## Exercise data
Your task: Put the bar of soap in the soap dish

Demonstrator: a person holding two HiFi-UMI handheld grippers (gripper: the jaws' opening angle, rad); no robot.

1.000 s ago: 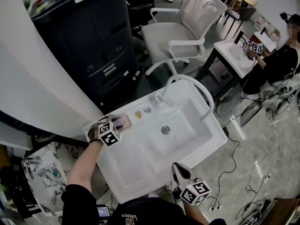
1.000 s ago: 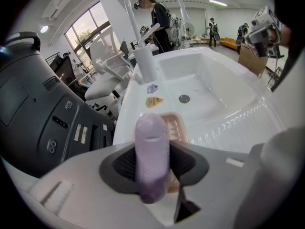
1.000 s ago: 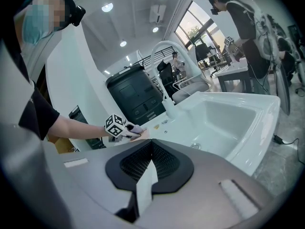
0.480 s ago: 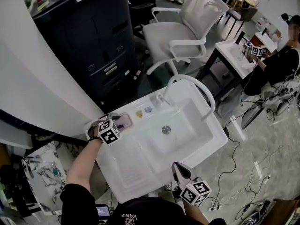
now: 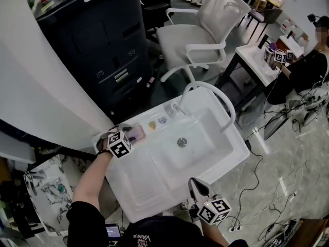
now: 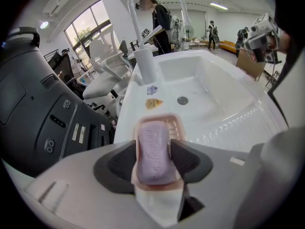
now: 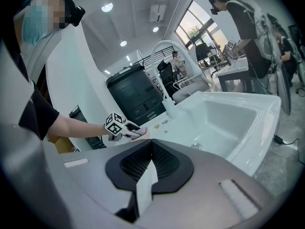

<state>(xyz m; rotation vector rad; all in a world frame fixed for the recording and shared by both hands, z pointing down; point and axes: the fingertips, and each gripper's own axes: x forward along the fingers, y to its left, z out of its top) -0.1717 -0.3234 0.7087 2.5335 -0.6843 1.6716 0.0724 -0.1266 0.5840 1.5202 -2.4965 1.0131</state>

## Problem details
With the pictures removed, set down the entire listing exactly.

## Written response
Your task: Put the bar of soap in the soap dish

Demonstrator: a person holding two HiFi-UMI handheld grippers (gripper: the jaws' opening angle, rad); no robot.

1.000 s ago: 
1.000 s ago: 
1.000 s ago: 
0.480 s ago: 
now: 
now: 
now: 

<state>(xyz m; rotation vector rad; all in a world frame fixed for the recording and shared by both hands, z pointing down; point and axes: the fingertips, and each gripper's own axes: x forward along the fingers, y to its left, z out of its top) -0.1717 -0.3234 0.7087 2.5335 -0.6843 1.6716 0.0724 -0.1266 0.5840 1.5202 -2.4965 1.0131</state>

The exercise is now finished.